As an experiment, it has severe limitations: every other aspect of the crisis means that for many this is a forced coping strategy rather than a bold experiment to uncover a better future, but that doesn’t mean that there is no value in it, it simply means that we need to be careful in interpreting what it is telling us. But there should be no mistaking the strength of the message or the scale of the opportunity.

This post does not prescribe what we should do with that opportunity, but it is a characteristically powerful call to arms to take it and to make something of it.

For all the pain people are living though right now there is huge opportunity here. We may never go back to living and working in exactly the same ways we did before. In fact it would be a collective failure if we were to do so.
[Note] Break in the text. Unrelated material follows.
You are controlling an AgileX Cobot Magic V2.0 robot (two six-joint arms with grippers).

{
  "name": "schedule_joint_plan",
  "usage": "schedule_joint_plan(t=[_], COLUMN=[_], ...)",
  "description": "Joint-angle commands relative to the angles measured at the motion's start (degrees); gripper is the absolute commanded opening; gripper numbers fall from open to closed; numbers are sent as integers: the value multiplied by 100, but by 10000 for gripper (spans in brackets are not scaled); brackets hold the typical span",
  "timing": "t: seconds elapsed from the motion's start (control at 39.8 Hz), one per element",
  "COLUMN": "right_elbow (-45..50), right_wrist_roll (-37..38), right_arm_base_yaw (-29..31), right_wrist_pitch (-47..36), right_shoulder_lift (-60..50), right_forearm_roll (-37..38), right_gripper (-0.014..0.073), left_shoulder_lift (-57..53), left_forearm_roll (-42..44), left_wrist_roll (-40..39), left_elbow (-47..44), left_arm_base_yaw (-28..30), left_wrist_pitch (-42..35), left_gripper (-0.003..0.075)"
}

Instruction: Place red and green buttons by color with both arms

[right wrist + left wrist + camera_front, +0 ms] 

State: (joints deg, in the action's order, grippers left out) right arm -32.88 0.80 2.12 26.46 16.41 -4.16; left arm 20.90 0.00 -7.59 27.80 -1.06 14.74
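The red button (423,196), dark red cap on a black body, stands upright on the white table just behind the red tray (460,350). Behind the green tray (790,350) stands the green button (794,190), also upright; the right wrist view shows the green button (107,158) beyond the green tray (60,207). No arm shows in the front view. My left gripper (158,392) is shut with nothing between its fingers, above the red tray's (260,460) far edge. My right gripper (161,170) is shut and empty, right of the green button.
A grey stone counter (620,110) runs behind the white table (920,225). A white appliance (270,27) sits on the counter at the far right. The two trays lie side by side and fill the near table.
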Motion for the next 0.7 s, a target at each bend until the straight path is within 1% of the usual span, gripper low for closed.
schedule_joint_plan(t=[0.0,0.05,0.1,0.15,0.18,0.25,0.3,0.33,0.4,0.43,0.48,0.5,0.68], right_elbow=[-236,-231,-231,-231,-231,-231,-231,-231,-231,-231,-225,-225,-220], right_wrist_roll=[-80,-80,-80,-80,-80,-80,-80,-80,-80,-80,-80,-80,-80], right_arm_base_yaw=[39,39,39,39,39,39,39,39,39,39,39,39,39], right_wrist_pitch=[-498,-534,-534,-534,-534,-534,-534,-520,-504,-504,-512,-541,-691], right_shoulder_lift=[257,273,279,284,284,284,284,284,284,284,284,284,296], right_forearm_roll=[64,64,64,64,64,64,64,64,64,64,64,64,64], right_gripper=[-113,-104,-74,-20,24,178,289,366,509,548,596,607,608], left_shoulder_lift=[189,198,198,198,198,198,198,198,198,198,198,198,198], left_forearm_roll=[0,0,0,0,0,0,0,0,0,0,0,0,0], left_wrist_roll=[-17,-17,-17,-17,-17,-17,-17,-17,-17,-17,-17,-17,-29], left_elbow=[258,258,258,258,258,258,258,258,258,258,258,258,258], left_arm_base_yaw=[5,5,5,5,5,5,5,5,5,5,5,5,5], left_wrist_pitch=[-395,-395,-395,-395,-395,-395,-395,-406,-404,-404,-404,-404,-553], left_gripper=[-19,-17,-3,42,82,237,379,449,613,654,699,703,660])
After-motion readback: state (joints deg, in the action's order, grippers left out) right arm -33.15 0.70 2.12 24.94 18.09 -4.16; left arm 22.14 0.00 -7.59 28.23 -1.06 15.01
We’ll now need a genuinely radical review of the purpose of offices and that means having to think very differently about what it means to “go to work”.

Digital Cubicles

Simon Terry

Sometimes things are worth reading because they pose good questions, rather than because of the answers which are offered. This may be one of those. It starts with a tweet:

It's not #digitaltransformation if you told everyone to go work from home for safety. It's not even strategy. It's a reaction. No surprise that the technology works. It's worked for years. Others already use it to do differently & different things. That's transformation

— Simon Terry (@simongterry) April 20, 2020

At one level, that’s a simple – but important – restatement of the classic analysis of technology adoption from 1989, The Dynamo and the Computer, which showed that the transition from steam to electric power in factories a century and more ago had parallels with the adoption of technology-supported working practices today: the benefit comes not from the technological breakthrough, but from the subsequent – sometimes long subsequent – transformation it supports in the way work gets done.

The suggestions made in the post for adding back transformation are sensible, but not especially radical or distinctive. But it comes into its own again at the peroration:

None of this digital transformation has anything to do with how many video images your videoconferencing platform shows on screen in meetings. What matter is how organisations and individuals work, learn and adapt. The real value is not to work on digital tools. The value creation occurs when we work, learn and adapt in new ways.

Contact Tracing in the Real World

Ross Anderson – Light Blue Touchpaper

This post is interesting at three levels. It is a meticulous case study of why contact tracing, and particularly pseudonymous contact tracing, and particularly app-based pseudonymous contact tracing is a hard problem (maybe even a wicked problem). It is an example of a more general phenomenon that describing a policy aspiration generally turns out to be much easier than describing, let alone implementing, a way of meeting that aspiration. And it illustrates the adage (distorted from an original by Mencken) that for every complex problem there is an answer that is clear, simple, and wrong.

And there is a fourth, which is perhaps most pertinent of all, which is that for problems of any complexity, technology cannot wish away human behaviour. Even if a contact tracing app were to work perfectly in technical terms (whatever that might mean), the individual and social behavioural responses may be far from what is desired. Or as Anderson puts it:

We cannot field an app that will cause more worried well people to phone 999.

That’s an insight relevant to many more problems than this one.